Task goal =>
Across the records that follow, how many lines contain the string "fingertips"? Answer with the number only.

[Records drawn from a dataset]
▬▬▬▬▬▬

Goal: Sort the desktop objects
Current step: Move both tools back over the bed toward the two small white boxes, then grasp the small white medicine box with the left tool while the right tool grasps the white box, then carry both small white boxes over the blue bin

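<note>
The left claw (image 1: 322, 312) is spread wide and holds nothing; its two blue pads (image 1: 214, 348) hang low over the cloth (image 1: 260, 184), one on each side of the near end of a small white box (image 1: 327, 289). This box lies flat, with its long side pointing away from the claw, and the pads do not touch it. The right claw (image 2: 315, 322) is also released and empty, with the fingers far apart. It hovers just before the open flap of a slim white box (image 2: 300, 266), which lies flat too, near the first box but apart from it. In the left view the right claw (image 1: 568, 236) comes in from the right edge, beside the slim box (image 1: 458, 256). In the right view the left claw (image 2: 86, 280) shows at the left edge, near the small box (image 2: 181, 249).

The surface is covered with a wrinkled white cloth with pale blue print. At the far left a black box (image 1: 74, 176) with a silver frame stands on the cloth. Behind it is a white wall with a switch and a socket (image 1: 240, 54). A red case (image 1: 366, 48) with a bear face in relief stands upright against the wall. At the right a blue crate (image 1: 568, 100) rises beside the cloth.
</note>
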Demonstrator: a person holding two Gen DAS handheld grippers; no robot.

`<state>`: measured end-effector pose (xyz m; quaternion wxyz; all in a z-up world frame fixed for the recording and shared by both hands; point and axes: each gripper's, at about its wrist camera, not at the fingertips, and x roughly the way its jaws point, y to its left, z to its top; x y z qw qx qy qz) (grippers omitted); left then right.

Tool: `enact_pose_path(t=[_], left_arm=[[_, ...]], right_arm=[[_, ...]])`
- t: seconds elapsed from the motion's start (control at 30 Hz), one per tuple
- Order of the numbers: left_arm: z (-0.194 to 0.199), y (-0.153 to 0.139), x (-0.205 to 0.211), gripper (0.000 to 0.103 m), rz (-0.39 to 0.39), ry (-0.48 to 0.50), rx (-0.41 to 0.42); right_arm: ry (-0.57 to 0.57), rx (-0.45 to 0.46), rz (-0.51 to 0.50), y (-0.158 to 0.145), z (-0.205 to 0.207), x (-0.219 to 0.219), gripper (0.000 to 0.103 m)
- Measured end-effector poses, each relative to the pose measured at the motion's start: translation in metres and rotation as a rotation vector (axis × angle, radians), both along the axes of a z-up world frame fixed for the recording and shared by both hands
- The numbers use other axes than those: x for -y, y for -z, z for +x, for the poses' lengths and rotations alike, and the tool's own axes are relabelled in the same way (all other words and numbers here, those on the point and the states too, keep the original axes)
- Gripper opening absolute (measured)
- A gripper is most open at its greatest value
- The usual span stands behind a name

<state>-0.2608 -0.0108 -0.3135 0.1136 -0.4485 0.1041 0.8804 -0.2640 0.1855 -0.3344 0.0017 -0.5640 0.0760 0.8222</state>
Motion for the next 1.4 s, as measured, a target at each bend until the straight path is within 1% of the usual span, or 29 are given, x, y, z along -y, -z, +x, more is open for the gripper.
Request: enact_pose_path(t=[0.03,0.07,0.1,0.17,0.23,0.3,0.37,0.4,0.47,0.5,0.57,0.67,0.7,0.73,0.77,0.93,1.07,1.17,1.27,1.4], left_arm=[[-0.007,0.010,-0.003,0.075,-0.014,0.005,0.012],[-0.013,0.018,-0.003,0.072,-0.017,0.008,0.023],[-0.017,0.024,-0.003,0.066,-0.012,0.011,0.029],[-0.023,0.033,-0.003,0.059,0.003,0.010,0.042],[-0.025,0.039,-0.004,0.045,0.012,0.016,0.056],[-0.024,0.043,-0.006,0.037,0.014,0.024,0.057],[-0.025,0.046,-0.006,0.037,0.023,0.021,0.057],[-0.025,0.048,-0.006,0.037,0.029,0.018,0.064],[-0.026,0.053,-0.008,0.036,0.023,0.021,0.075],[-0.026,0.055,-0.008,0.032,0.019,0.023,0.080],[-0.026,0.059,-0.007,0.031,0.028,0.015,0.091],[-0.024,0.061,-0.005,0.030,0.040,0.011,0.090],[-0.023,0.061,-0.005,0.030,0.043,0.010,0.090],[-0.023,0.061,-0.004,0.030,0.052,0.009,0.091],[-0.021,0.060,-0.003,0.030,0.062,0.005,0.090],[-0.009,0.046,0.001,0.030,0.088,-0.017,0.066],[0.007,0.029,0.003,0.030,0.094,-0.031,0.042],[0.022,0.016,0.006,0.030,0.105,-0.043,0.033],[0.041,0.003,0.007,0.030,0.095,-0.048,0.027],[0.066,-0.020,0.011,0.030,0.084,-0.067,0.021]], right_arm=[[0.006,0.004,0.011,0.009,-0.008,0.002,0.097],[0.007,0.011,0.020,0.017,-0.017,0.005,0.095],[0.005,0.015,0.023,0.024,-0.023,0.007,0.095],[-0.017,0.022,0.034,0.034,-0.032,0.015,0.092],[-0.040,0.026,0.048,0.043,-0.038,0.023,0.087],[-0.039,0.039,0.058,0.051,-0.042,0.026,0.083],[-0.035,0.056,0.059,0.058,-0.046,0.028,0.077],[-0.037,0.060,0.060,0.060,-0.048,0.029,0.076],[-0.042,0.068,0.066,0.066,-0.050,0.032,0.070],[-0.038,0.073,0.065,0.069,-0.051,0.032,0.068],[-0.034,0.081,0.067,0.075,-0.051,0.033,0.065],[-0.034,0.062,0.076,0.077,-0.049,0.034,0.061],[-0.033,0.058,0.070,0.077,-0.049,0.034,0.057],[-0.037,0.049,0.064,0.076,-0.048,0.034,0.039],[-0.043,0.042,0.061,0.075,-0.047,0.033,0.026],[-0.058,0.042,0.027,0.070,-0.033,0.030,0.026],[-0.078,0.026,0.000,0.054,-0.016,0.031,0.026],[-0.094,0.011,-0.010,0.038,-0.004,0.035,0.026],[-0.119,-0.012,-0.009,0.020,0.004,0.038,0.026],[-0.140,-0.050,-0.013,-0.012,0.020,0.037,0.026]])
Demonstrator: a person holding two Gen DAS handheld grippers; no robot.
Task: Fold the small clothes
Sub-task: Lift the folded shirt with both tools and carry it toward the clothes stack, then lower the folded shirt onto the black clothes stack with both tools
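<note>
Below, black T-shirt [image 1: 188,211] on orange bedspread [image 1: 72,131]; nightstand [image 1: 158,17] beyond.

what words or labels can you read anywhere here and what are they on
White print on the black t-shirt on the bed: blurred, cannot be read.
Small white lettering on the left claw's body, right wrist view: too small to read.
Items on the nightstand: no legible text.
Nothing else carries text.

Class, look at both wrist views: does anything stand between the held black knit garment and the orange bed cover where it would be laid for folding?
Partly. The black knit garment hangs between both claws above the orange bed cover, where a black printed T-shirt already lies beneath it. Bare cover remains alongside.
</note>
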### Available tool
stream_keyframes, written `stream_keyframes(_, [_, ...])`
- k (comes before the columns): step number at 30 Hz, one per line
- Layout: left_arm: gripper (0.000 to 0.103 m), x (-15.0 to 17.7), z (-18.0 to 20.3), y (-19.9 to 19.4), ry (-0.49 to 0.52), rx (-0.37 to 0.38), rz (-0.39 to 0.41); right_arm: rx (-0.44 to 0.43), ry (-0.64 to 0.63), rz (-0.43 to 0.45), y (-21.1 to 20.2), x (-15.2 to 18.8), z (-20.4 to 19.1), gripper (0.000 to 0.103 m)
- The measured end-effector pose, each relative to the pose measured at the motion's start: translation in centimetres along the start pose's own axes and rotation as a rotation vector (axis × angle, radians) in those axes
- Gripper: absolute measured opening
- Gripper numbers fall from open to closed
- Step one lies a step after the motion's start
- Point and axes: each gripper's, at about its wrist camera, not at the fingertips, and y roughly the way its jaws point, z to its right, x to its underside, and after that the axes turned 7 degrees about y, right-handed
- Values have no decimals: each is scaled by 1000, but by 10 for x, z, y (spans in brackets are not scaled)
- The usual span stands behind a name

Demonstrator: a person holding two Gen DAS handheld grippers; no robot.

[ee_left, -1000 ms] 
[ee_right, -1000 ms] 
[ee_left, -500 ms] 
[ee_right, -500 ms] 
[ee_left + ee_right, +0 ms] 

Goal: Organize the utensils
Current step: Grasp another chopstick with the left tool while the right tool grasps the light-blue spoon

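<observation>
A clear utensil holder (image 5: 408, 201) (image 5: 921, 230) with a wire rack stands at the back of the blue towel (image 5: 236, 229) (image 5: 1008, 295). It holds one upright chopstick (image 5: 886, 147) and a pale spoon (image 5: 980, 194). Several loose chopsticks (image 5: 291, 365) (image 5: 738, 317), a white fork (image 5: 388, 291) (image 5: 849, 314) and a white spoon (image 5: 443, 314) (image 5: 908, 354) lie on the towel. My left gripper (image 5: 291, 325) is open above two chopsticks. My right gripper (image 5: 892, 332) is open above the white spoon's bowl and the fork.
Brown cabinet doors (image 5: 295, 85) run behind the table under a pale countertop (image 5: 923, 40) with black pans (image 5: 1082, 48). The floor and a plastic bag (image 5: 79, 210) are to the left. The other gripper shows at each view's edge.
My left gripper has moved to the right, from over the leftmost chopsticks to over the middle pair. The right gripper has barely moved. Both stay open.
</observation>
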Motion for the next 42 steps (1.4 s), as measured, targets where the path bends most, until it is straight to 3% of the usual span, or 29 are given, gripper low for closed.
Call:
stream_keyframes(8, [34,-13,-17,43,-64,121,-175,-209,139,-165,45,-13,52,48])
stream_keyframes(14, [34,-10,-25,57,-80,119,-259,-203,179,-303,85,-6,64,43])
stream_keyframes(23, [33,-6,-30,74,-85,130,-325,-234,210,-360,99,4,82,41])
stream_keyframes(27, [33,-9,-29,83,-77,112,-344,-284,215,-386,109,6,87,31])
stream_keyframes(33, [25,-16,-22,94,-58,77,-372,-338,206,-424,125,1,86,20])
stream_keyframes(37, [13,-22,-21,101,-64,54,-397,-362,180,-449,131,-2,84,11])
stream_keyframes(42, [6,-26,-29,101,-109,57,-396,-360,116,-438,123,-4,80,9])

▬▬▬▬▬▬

The answer =>
2